#### PROMPT:
Your answer should consist of the lines below that hold the word "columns".

*** AVAILABLE DATA ***

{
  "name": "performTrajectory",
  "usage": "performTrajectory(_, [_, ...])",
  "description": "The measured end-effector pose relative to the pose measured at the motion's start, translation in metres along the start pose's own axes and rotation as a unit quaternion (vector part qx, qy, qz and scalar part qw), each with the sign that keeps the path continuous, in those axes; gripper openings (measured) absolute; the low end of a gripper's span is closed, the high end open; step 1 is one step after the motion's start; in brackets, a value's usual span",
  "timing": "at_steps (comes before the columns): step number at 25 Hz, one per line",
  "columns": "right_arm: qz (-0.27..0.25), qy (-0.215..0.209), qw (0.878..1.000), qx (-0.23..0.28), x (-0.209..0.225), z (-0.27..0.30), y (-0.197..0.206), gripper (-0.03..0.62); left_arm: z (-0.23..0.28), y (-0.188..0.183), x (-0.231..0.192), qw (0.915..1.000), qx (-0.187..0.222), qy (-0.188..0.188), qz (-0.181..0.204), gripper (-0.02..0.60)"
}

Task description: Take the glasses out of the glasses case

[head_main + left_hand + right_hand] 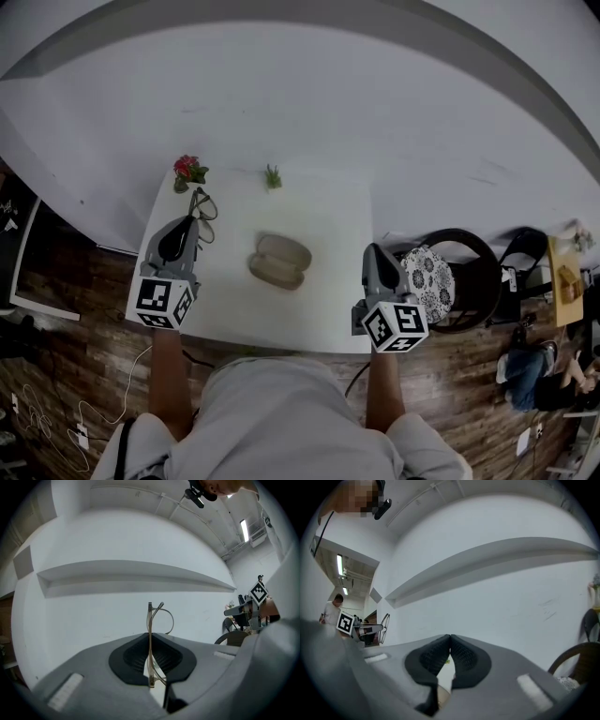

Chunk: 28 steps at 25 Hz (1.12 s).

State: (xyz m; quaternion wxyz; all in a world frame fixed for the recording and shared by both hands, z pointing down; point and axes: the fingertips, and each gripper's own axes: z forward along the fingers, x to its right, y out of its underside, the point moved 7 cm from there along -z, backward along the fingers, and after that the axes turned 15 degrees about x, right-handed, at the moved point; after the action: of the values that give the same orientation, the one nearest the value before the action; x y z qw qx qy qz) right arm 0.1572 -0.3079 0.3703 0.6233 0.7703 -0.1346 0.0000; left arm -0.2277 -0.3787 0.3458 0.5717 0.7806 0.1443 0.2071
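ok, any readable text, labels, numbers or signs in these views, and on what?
No readable text in any view.
The left marker cube and the right marker cube carry only black-and-white square patterns, with no letters or digits.
No print shows on the glasses case or the glasses.

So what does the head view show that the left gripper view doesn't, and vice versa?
Head view only: the glasses case on the white table, a red flower and a small green plant. Left gripper view only: the pads pressing on the glasses up close, and a ceiling light. Both: the left gripper holding the glasses, and the right gripper.
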Motion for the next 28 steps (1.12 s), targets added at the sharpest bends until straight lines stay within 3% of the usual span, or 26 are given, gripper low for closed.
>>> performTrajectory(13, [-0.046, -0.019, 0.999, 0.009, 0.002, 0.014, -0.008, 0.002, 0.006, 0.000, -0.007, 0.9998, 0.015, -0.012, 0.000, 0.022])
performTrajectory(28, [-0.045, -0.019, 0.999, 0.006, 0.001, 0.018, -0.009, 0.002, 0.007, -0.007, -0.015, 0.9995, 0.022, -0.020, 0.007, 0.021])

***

#### OUTPUT:
  "timing": "at_steps (comes before the columns): step number at 25 Hz, one per line",
  "columns": "right_arm: qz (-0.27..0.25), qy (-0.215..0.209), qw (0.878..1.000), qx (-0.23..0.28), x (-0.209..0.225), z (-0.27..0.30), y (-0.197..0.206), gripper (-0.03..0.62); left_arm: z (-0.23..0.28), y (-0.188..0.183), x (-0.231..0.192), qw (0.915..1.000), qx (-0.187..0.222), qy (-0.188..0.188), qz (-0.181..0.204), gripper (-0.02..0.60)"

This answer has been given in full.